- **Task objective**: Select every line below containing the word "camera".

- **Data shown**:

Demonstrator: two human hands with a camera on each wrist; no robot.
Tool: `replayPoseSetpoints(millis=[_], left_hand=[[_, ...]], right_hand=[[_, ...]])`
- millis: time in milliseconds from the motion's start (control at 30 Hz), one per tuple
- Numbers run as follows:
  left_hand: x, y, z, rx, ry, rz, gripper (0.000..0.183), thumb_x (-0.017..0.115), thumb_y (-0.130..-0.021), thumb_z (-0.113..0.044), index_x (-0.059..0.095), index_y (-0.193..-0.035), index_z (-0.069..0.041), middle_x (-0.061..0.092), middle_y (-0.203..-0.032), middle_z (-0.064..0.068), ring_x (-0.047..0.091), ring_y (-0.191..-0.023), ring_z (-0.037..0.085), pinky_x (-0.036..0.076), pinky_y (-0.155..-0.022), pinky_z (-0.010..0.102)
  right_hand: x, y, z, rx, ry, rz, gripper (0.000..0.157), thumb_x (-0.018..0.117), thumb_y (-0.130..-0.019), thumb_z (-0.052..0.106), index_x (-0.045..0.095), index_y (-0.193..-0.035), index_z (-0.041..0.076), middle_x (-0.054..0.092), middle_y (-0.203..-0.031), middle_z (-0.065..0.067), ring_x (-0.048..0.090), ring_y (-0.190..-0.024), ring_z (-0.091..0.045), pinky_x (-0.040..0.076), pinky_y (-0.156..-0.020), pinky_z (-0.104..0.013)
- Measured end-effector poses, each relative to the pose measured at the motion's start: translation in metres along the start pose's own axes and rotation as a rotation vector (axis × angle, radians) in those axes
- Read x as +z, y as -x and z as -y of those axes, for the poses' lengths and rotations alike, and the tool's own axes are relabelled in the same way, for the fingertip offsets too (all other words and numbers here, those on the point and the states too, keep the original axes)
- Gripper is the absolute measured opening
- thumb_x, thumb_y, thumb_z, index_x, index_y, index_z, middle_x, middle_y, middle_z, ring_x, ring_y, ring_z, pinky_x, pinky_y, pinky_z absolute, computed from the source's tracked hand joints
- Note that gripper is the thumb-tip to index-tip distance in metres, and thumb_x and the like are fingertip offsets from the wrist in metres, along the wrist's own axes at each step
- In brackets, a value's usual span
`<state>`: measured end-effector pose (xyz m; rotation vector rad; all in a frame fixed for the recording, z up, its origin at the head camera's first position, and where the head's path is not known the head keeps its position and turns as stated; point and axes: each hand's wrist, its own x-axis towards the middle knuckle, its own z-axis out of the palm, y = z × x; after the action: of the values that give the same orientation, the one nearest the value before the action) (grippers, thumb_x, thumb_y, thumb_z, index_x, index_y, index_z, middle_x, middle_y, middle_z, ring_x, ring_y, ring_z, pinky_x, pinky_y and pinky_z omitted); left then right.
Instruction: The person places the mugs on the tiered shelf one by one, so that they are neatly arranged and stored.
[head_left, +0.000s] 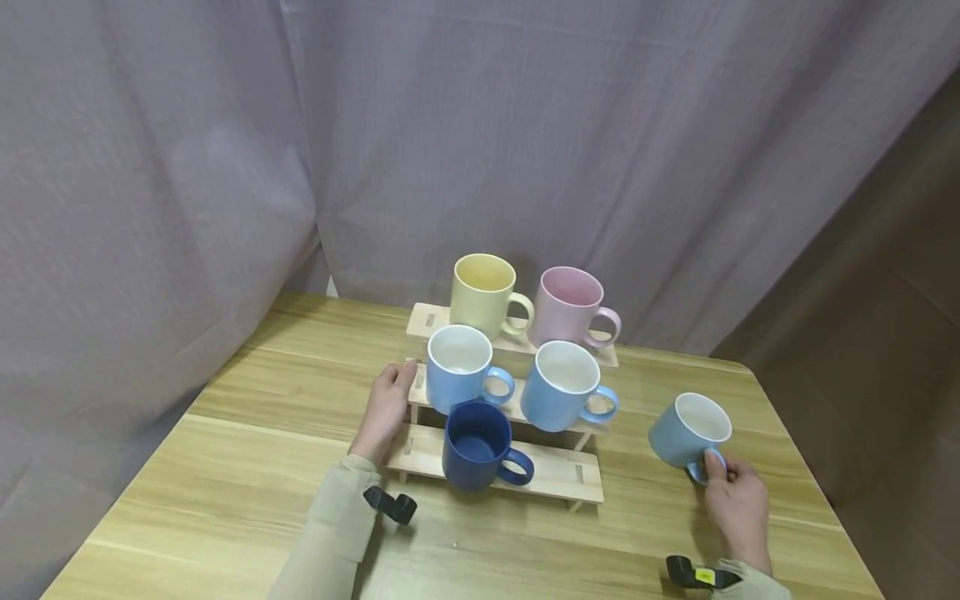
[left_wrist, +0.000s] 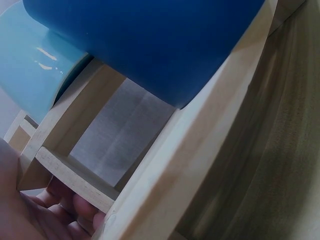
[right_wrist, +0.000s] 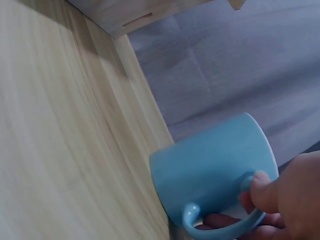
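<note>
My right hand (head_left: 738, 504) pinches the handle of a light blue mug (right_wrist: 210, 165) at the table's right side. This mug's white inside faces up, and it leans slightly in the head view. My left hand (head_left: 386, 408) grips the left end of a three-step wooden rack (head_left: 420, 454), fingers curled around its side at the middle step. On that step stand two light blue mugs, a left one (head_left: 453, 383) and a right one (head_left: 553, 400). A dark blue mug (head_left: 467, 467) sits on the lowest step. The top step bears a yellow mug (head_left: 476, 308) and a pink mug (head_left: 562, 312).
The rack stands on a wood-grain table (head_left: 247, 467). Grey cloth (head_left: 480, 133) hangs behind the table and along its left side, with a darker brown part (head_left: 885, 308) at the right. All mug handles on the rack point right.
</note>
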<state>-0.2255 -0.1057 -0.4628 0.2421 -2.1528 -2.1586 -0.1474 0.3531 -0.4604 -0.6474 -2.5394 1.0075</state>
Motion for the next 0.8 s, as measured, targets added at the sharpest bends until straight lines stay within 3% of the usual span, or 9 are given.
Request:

- **Exercise output**:
Demonstrator: two human hands with a camera on each wrist; no robot.
`<state>`: measured end-effector pose (xyz m; rotation vector rad; all in a frame fixed for the recording, z up, its origin at the head camera's first position, and where the head's path is not known the head keeps its position and turns as stated; point and axes: each hand's wrist, its own x-axis towards the middle knuckle, its own z-axis out of the palm, y = z × x; after the action: of the values that give the same orientation, the one nearest the value before the action) (grippers, thumb_x, thumb_y, thumb_z, index_x, index_y, index_z, middle_x, middle_y, middle_z, ring_x, ring_y, ring_z, pinky_x, pinky_y and pinky_z omitted); left then right.

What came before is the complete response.